Saved entries.
-------------------------

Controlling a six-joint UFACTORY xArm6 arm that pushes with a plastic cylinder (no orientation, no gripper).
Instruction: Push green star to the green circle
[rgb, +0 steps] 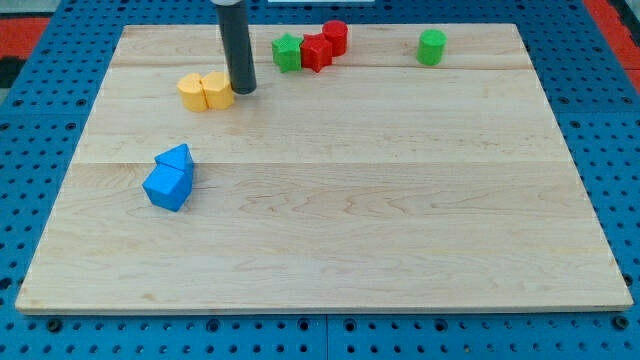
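Observation:
The green star (287, 52) sits near the view's top, left of centre, touching a red star-like block (316, 52) on its right. The green circle (432, 47) stands alone at the view's top right, well to the right of the green star. My tip (243, 90) rests on the board below and to the left of the green star, just right of the yellow blocks, and apart from the star.
A red cylinder (335, 36) sits behind the red star. Two yellow blocks (205, 90) lie side by side left of my tip. Two blue blocks (170, 177) lie together at the view's left. The wooden board (330, 200) is bordered by blue pegboard.

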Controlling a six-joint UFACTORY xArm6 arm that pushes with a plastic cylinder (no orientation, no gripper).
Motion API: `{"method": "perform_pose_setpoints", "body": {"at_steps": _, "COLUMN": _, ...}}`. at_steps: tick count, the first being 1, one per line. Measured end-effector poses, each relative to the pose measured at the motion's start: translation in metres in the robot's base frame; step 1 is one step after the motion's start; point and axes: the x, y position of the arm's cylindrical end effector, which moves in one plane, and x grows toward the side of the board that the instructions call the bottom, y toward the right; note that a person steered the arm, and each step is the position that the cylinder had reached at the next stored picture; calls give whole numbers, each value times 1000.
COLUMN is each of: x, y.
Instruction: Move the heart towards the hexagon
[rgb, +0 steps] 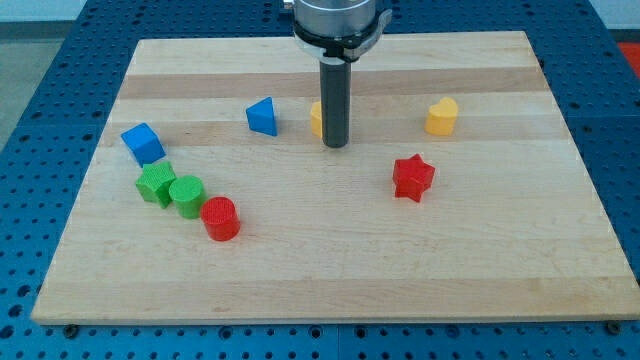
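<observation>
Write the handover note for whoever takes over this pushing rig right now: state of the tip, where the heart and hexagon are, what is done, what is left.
My tip is down on the board near the top centre, right in front of a yellow block it mostly hides; that block's shape cannot be made out, though it may be the hexagon.
The yellow heart sits to the view's right of the tip, apart from it and untouched.
Done: nothing visible; the heart and the hidden yellow block are well apart.
Left: bring the tip round to the heart's right side and push it leftward.
The red star lies below that path.
</observation>
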Motion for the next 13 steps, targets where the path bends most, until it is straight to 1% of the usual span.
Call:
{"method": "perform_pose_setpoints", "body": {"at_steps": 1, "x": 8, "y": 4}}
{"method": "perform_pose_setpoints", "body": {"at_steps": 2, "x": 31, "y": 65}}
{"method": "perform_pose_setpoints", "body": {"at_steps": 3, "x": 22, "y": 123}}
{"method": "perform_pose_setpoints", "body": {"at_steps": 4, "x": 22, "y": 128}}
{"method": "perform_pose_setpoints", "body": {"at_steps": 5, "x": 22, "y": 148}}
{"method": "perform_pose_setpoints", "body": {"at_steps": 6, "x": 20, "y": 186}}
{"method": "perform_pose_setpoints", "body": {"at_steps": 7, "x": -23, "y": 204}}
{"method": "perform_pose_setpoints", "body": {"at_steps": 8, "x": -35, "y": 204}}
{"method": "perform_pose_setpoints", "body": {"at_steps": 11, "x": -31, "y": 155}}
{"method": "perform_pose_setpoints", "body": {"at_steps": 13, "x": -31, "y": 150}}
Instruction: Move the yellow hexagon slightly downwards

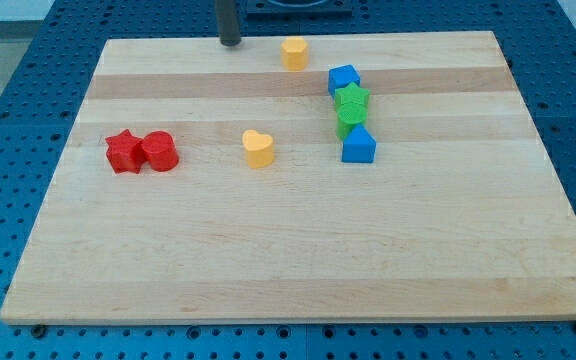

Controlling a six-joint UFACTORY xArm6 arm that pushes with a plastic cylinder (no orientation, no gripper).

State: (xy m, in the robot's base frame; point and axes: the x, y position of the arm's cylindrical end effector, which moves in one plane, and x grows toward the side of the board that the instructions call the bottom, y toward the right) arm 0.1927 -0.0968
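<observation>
The yellow hexagon [294,52] sits near the top edge of the wooden board [298,250], a little right of centre. My tip [230,42] rests at the board's top edge, to the left of the yellow hexagon and apart from it. A yellow heart [258,148] lies lower down near the board's middle.
A red star [122,152] and a red cylinder [159,151] touch each other at the left. At the right of centre a column runs downward: blue block [343,79], green star [351,99], green block [349,124], blue block [358,146].
</observation>
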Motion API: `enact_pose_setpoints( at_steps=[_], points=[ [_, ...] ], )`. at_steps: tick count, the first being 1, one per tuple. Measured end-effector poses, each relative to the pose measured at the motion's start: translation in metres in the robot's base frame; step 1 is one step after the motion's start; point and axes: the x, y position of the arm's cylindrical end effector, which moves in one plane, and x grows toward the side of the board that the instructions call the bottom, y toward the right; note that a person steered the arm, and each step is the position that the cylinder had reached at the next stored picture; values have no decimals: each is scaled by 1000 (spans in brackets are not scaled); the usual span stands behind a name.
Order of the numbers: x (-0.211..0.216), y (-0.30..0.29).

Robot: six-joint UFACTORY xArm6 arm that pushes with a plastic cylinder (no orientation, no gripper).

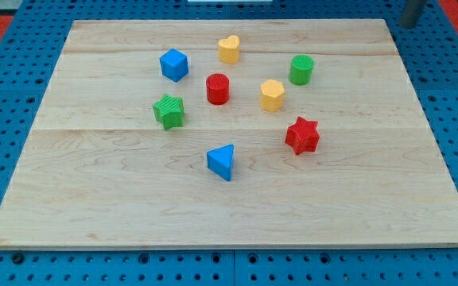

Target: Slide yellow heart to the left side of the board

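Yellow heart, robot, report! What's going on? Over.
My tip parked off the board, top right, far from all blocks. Yellow heart untouched, top middle. Blue cube sits left of it, near the path.

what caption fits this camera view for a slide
Yellow heart near the board's top among seven other blocks, my tip off its top-right corner.

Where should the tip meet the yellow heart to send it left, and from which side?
Contact the yellow heart on its right-facing wall, coming from the view's right. The blue cube sits left and slightly lower, so push level. My tip is at the top right corner.
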Motion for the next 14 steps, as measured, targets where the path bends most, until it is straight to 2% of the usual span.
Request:
enact_pose_setpoints(
  at_steps=[2,5,11,14],
  points=[
    [16,-73],
    [73,-170],
    [73,-271],
    [69,-278]
  ],
)
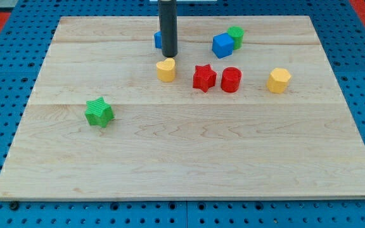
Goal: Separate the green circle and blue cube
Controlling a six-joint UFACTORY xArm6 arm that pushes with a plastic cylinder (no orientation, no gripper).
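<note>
The blue cube (222, 45) sits near the view's top, right of centre, and the green circle (236, 36) touches its upper right side. My tip (168, 55) is well to their left, just above the yellow heart (166, 69). The rod hides most of another blue block (158, 40) behind it.
A red star (204, 77) and a red cylinder (230, 80) stand side by side below the blue cube. A yellow hexagon (279, 80) is to their right. A green star (99, 112) is at the view's left. The wooden board (189, 158) lies on a blue pegboard.
</note>
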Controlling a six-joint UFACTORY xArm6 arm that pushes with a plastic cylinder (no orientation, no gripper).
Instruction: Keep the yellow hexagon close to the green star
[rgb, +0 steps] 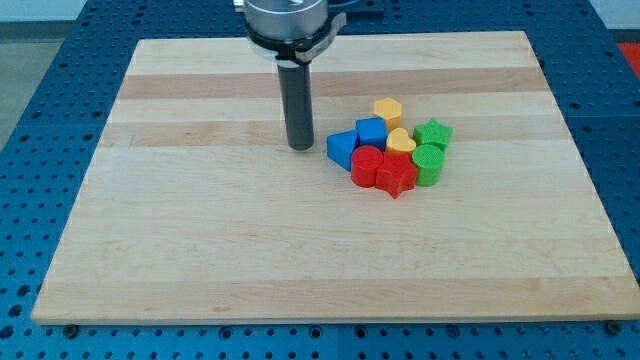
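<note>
My tip (301, 146) rests on the tabletop (200, 230), just left of the blue triangle (341, 149); my tool is a bare rod, holding nothing. The yellow hexagon (388, 110) sits at the cluster's top, near the green star (433, 133). Pushing rightward through the blue blocks could shove the cluster and split that pair.

one camera looks down at a slant from the view's bottom, perhaps mid-distance, over the whole wooden board (200, 250).
</note>
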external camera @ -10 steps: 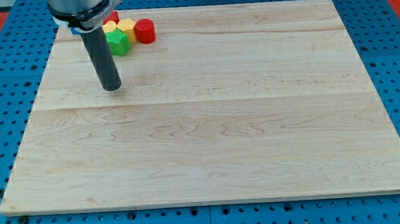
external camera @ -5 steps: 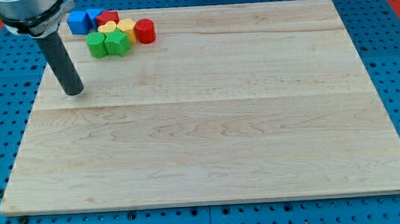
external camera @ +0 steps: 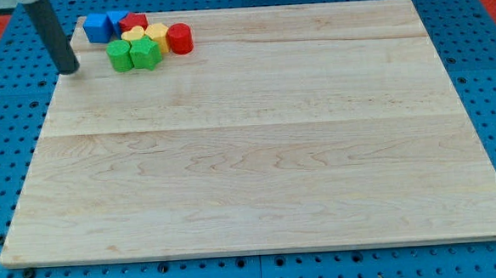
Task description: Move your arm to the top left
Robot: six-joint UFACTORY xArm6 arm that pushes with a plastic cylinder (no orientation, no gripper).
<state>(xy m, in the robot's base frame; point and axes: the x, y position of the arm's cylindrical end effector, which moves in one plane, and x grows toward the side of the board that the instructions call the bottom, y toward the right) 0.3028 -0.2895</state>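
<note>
Up at the view's top left, my tip (external camera: 71,69) rests at the left edge of the wooden board (external camera: 257,155), left of a cluster and apart from it: two blue blocks (external camera: 97,27), two green blocks (external camera: 120,55), yellow blocks (external camera: 156,35), a red cylinder (external camera: 181,39). No claw exists on this rod.

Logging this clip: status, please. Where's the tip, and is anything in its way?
My tip at the board's top left edge. Block cluster just to its right, green block nearest, untouched. Nothing blocking.
</note>
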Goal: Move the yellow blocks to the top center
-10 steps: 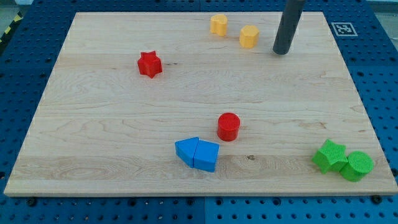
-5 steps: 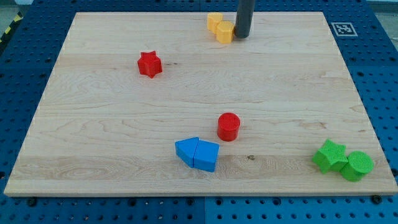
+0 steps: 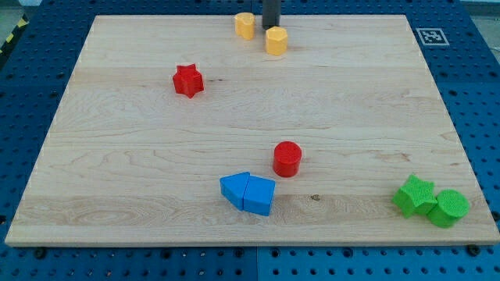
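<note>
Yellow blocks point(image 3: 245, 25) point(image 3: 276, 40) sit apart at the worktop's point(image 3: 117, 140) top centre; my tip point(image 3: 270, 26), a bare rod holding nothing, stands between them.

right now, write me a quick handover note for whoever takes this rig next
My tip sits at the view's top centre, between the two yellow blocks, just above the right one.
The left yellow block and the right yellow block are apart, both near the top edge of the board.
Done: both yellows look roughly at top centre.
Left: probably only a small nudge to bring them together, if needed.
</note>
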Robot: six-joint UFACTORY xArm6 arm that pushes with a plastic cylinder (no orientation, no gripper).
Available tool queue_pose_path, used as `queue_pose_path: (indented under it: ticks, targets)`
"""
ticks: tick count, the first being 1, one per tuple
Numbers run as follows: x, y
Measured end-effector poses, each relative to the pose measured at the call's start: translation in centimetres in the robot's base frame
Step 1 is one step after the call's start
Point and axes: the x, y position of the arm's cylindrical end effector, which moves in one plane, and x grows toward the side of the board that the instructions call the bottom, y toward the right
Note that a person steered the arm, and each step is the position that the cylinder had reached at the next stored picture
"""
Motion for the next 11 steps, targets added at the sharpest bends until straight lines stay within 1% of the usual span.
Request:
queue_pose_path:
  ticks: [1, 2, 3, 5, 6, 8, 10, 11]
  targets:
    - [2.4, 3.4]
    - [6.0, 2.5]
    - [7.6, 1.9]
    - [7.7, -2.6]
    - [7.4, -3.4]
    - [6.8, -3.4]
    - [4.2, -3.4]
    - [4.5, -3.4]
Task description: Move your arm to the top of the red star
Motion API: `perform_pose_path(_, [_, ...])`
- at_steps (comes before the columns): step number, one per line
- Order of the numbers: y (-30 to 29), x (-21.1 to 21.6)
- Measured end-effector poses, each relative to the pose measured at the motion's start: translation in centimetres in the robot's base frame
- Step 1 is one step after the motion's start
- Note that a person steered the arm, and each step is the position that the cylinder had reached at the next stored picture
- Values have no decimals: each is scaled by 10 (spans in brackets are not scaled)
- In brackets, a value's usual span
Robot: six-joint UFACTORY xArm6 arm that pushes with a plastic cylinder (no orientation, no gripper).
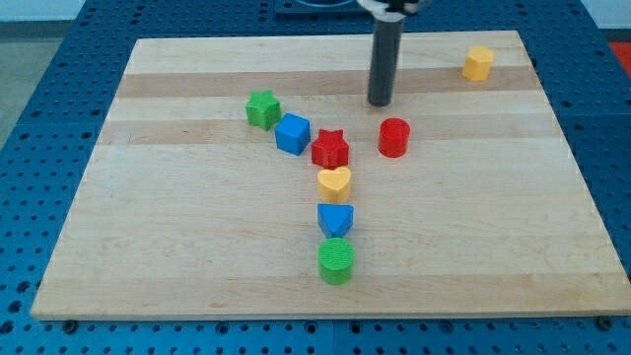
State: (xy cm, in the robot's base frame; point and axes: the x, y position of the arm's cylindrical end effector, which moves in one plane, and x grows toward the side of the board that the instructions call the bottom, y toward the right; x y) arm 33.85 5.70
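The red star (330, 149) lies near the middle of the wooden board (177, 256). My tip (381, 103) is above and to the right of it in the view, a short gap away. The tip stands just above the red cylinder (393, 137) and touches no block. A blue cube (292, 133) sits against the star's left side. A yellow heart (334, 182) lies just below the star.
A green star (263, 108) lies up-left of the blue cube. A blue triangle (335, 219) and a green cylinder (336, 260) continue the column below the heart. A yellow hexagon block (478, 63) sits near the top right corner.
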Motion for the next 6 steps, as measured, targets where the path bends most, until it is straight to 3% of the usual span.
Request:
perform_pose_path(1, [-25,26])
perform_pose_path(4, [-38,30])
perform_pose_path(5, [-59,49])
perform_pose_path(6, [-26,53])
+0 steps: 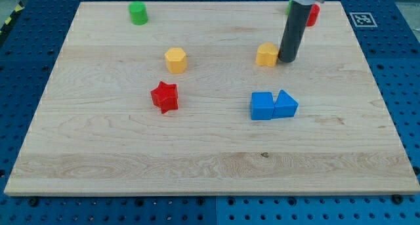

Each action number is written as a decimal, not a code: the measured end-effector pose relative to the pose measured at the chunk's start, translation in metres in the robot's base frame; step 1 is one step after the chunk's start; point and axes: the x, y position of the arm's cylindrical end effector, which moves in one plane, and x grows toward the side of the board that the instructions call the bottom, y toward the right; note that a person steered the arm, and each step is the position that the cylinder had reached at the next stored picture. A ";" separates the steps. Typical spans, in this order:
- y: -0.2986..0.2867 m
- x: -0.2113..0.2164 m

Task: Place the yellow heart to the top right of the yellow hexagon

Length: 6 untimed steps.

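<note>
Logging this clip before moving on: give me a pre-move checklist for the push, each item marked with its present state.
1. My tip beside the yellow heart block, on its right: ok.
2. Tip actually touching the heart: cannot tell.
3. Yellow hexagon block apart from the heart: ok.
4. Heart already top right of the hexagon: not ok, roughly level.
5. Red star block and the two blue blocks away from the heart: ok.

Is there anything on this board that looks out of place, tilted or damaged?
Nothing stands out. All blocks sit flat on the wooden board. My tip rests against the right side of the yellow heart; the yellow hexagon lies apart, to the view's left.
</note>
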 end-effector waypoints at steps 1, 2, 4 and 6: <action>-0.021 0.000; -0.046 0.000; -0.068 -0.010; -0.097 -0.026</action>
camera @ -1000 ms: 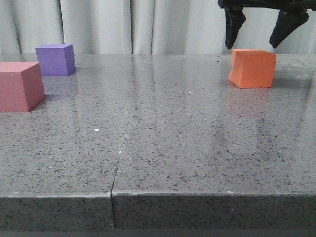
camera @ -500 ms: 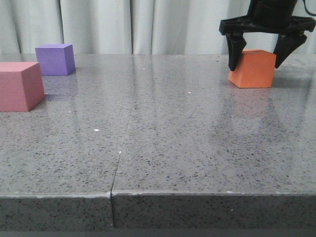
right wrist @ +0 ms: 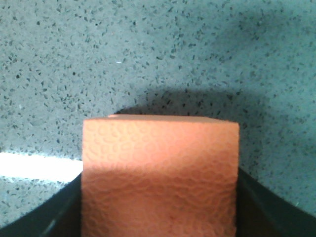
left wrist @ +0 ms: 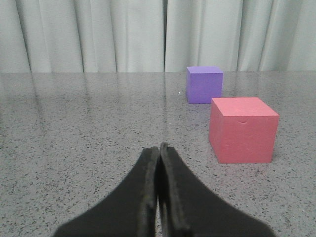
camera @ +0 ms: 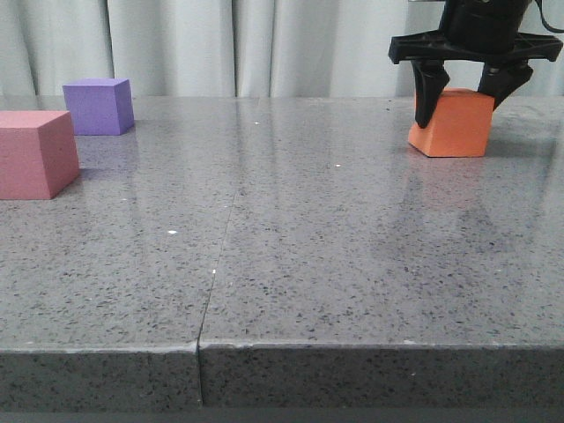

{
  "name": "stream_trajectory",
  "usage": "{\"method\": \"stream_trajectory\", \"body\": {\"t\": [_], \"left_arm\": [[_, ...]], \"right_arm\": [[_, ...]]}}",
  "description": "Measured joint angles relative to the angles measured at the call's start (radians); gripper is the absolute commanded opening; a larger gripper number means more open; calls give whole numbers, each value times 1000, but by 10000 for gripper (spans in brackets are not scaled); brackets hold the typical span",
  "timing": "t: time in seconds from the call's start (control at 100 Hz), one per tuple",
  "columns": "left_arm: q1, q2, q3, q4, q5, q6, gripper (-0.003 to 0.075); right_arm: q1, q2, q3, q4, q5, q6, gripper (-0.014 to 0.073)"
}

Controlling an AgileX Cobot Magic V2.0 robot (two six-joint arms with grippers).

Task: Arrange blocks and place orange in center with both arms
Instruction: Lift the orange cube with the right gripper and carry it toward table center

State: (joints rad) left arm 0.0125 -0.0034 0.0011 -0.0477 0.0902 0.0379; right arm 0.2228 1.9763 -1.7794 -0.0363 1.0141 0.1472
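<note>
orange cube [camera: 454, 123]: sits on the bench [camera: 291, 264] at the far right, near the back edge; base flat on the top.
orientation: it's a cube, so no long axis to speak of. Turned a bit in the front view, one vertical corner edge facing the cam w/ a narrow left face and a wide right face showing.
my right pincer [camera: 463, 92]: down over the orange cube, one finger [camera: 426, 95] against its left side, the other at its upper right corner. In the right wrist view the cube [right wrist: 159, 175] fills the gap, w/ dark finger edges tight on both sides. I'm gripping it, cube still on the bench.
my left pincer [left wrist: 159, 195]: clenched, fingers pressed flat together w/ nothing between, low over the bench on the left side.
pink cube [camera: 35, 154]: at the left edge, upright; in the left wrist view [left wrist: 242, 129] square-on to the cam.
purple cube [camera: 99, 106]: far left, behind the pink one twd the back edge, apart from it; also [left wrist: 204, 84].
hidden / cut off: pink cube's left part cropped by the front view. Right arm above the bar out of frame. Orange cube's near part cut off in the right wrist view; can't make out a dent. Left pincer not seen in front view.
</note>
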Motion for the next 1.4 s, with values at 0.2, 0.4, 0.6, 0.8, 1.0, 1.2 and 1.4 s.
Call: {"method": "stream_trajectory", "body": {"t": [0.2,0.4,0.6,0.8,1.0,1.2,1.4], "left_arm": [[0,0,0,0,0,0,-20],[0,0,0,0,0,0,-20],[0,0,0,0,0,0,-20],[0,0,0,0,0,0,-20],[0,0,0,0,0,0,-20],[0,0,0,0,0,0,-20],[0,0,0,0,0,0,-20]], "right_arm": [[13,-18,-40,97,78,0,255],[106,-24,-141,109,136,56,255],[225,-12,-175,105,135,151,255],[291,16,-178,101,91,211,255],[305,53,-178,101,62,213,255],[305,88,-178,101,62,216,261],[305,91,-178,101,66,216,517]]}}
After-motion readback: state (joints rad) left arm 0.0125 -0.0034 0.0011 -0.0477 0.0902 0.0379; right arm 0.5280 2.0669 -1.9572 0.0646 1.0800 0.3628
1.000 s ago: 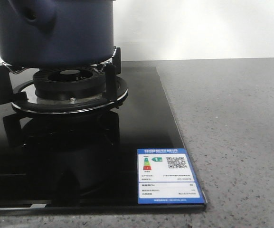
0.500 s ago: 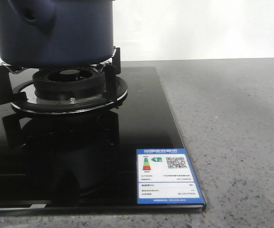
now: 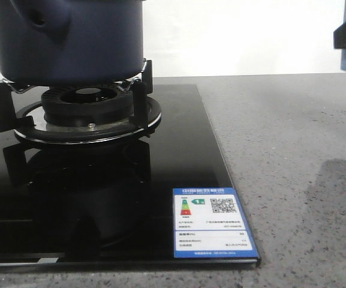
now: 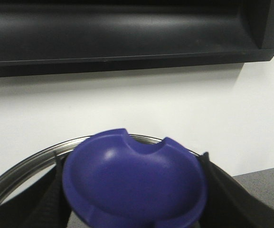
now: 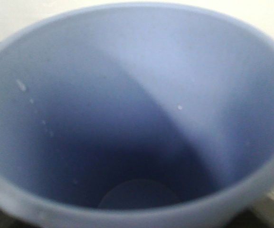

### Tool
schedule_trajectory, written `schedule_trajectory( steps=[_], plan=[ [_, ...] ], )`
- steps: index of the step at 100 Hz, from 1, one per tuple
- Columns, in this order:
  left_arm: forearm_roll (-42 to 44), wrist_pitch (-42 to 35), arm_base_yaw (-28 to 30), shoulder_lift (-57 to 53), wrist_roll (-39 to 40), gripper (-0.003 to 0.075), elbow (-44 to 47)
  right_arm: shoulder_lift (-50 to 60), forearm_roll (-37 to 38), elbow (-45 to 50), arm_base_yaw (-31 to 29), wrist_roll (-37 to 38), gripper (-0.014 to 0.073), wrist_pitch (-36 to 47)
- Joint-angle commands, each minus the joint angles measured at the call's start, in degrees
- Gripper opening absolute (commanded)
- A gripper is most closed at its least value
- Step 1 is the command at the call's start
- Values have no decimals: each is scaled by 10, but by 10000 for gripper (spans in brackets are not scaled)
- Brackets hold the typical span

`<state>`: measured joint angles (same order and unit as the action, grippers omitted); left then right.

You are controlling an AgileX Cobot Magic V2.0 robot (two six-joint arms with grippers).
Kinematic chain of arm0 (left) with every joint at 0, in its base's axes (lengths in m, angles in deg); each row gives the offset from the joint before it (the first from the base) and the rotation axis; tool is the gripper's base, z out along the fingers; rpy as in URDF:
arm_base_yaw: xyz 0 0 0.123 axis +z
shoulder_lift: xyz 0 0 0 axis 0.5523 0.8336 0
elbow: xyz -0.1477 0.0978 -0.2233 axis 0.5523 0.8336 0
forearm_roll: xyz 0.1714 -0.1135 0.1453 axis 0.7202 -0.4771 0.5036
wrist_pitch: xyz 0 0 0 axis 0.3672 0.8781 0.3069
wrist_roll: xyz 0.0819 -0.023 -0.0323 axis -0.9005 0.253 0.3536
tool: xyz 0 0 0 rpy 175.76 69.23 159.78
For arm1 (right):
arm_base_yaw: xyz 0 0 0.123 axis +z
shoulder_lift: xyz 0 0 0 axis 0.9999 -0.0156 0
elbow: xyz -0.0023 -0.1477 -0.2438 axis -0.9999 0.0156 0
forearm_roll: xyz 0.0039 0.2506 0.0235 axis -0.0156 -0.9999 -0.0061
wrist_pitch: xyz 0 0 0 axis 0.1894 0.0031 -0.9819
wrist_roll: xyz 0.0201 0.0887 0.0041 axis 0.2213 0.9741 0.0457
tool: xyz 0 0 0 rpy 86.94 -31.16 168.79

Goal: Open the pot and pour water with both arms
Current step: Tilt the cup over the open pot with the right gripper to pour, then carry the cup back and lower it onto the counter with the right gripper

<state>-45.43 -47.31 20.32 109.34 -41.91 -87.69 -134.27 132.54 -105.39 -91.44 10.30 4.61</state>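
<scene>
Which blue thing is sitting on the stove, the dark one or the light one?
The dark navy pot sits on the burner stand. The pale blue cup isn't on the stove; it fills the right wrist view, with nothing visible inside.

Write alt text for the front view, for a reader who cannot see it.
A large round dark navy-blue pot sits on the black burner grate of a glossy black glass cooktop, set in a grey speckled counter. A blue-bordered energy label is stuck near the cooktop's front corner.

A kitchen; gas hob (image 3: 101, 180) set in speckled stone counter (image 3: 292, 150).
</scene>
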Motion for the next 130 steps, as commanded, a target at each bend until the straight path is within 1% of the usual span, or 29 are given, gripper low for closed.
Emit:
schedule_trajectory(
  steps=[1, 7, 16, 32, 54, 64, 130],
  plan=[
    [-1, -57, 2, -10, 1, 372, -21, -20, 1, -14, -23, -35, 316, 107],
    [-1, -57, 2, -10, 1, 372, -21, -42, 1, -14, -34, -58, 316, 149],
    [-1, -57, 2, -10, 1, 372, -21, -74, -2, -14, -42, -87, 316, 180],
    [-1, -58, 2, -10, 1, 372, -21, -125, -3, -14, -58, -92, 316, 207],
    [-1, -58, 2, -10, 1, 372, -21, -162, -3, -14, -73, -93, 315, 255],
    [-1, -58, 2, -10, 1, 372, -21, -167, -3, -14, -73, -103, 315, 256],
    [-1, -58, 2, -10, 1, 372, -21, -167, -3, -14, -73, -102, 318, 255]
  ],
)
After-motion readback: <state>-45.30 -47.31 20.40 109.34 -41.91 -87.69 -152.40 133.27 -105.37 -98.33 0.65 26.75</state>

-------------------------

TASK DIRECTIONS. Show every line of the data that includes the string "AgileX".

THE COMPLETED TASK.
Controlling an AgileX Cobot Magic V2.0 robot (two six-joint arms with grippers).
You are controlling an AgileX Cobot Magic V2.0 robot (two six-joint arms with grippers).

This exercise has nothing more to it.